On speedy confirmation of Supreme Court nominees:

THEN: In support of Alito's confirmation, Senator Jeff Sessions (R-AL), the ranking Republican on the Judiciary Committee, called for fast action on Alito's confirmation process, saying: "My personal view is, let's finish it this year; let's not have it hanging out there... You don't have to read everything he's written."

NOW: In opposing Sotomayor's nomination, Senator Sessions said, "There are 3,000 or 4,000 cases that are part of her 17-year record. ... They need to be examined, and they will be examined. I don't think it's good to rush." He said elsewhere, "We must remember that a Supreme Court justice sits for a lifetime appointment, and the Senate hearing is the only opportunity for the American people to engage in the nomination process. Adequate preparation will take time."

DOUBLE STANDARD: For Bush's candidate, no need to read the nominee's body of work and must have speedy confirmation; for Obama's choice, must read everything the nominee ever wrote no matter how slow the confirmation process.

On the role of the Senate in confirming a Supreme Court nominee:

THEN: In promoting Alito's nomination, the Bush White House said, "The Senate has a constitutional responsibility to hold an up-or-down vote on every judicial nominee, and throughout its 216-year history, the Senate has held an up-or-down vote on every Supreme Court nominee with majority Senate support." Craig Thomas (R-Wyo) said, "I think [Bush] deserves an up or down vote based on whoever he nominates."

NOW (Sotomayor): Preparing for the Sotomayor hearing, Senator Bailey Hutchison (R-TX) said that she does not think the "need for filibuster will be there unless we have not had a chance to look at the record fully." Mitch McConnell (R-KY) said of a Sotomayor filibuster, "But I do think if you look at all the tools available, it's clearly one of them that may or may not be employed at some point."

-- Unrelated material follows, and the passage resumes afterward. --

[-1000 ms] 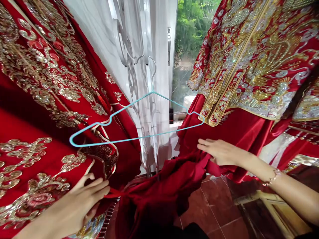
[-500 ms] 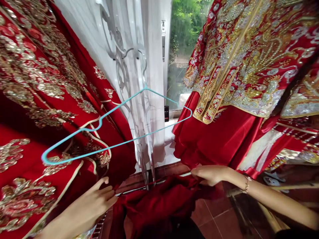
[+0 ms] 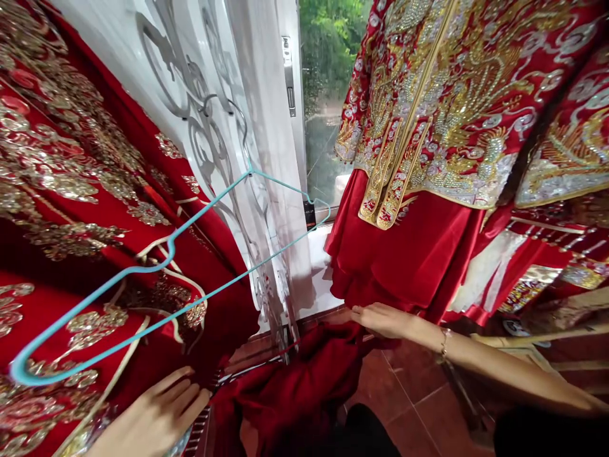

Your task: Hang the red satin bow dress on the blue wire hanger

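A dark red garment (image 3: 295,381) is stretched between my two hands, low in front of me. At its upper right edge, my right hand (image 3: 380,319) grips the cloth with the fingers closed. My left hand (image 3: 155,406) is closed at the garment's left edge, its fingertips partly hidden. Above the cloth, a bare light-blue hanger (image 3: 209,206) hangs by its hook from the white scrollwork rack (image 3: 202,143). No clothing is on this hanger.
Left, a red gown (image 3: 85,197) with gold sequins hangs close to my left hand. Right, a beaded red and gold jacket (image 3: 428,120) hangs over a red satin skirt (image 3: 399,254). A window (image 3: 328,89) and a small black device (image 3: 309,216) stand behind. Floor tiles (image 3: 409,387) are brownish red.
The hanger's near end has come lower and to the left, and looks larger. Both hands and the dark red garment sit slightly further left in view, and the left hand is lower.
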The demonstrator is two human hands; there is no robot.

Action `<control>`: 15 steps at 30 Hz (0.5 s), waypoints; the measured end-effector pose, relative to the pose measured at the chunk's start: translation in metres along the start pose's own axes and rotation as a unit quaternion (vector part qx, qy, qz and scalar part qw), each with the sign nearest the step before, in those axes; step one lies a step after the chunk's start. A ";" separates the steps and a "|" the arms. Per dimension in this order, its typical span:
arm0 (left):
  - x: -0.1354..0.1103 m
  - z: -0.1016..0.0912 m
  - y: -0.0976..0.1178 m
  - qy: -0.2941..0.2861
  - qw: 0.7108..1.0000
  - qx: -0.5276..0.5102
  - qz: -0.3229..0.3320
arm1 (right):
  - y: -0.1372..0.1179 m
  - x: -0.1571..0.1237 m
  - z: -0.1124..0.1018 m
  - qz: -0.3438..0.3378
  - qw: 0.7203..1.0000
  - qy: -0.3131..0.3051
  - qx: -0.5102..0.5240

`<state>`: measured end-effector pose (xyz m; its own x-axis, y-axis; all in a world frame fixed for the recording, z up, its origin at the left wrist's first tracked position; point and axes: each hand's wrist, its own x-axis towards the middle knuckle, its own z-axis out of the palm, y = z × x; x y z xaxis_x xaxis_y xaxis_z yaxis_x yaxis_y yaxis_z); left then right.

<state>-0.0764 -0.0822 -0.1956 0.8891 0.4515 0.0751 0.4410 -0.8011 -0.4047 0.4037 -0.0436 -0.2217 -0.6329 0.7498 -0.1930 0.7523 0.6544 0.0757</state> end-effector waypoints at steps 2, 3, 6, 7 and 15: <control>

NOW (Stevens replacement): In anticipation of Obama's nominee to replace Justice Stevens, Senator Sessions said, "If it's somebody like that, clearly outside of the mainstream, then I think every power should be utilized to protect the Constitution." (He means using the filibuster). Jon Kyl (R-AZ), the Senate's number two Republican said when asked if the GOP would resort to the obstructionist tactic it once routinely denounced, "It will all depend on what kind of a person it is."

DOUBLE STANDARD: For Bush, Republicans demand an up-or-down vote; but for Obama, with Sotomayor and a Stevens replacement, a filibuster would be perfectly OK should the GOP not like something about the nominee or confirmation process.

Do Republican leaders realize their words are being recorded? That Republican statements when the Party is in power can be compared to when they are in the minority? The GOP's duplicitous, two-faced, deceitful, dishonest and horribly cynical positions on Democratic Supreme Court nominations in contrast to those put forth by Republican presidents reveal the moral corruption of a Party completely devoid of core principles. Their cries for moderation grate like the screams of a spoiled brat clamoring for more ice cream. Republicans need a time out so the adults can deliberate in peace.

Obama should nominate an overtly leftist candidate as a counterweight to the right wing extremism of Alito, Roberts and Scalia. Let the GOP filibuster, and bluster. Bring it on.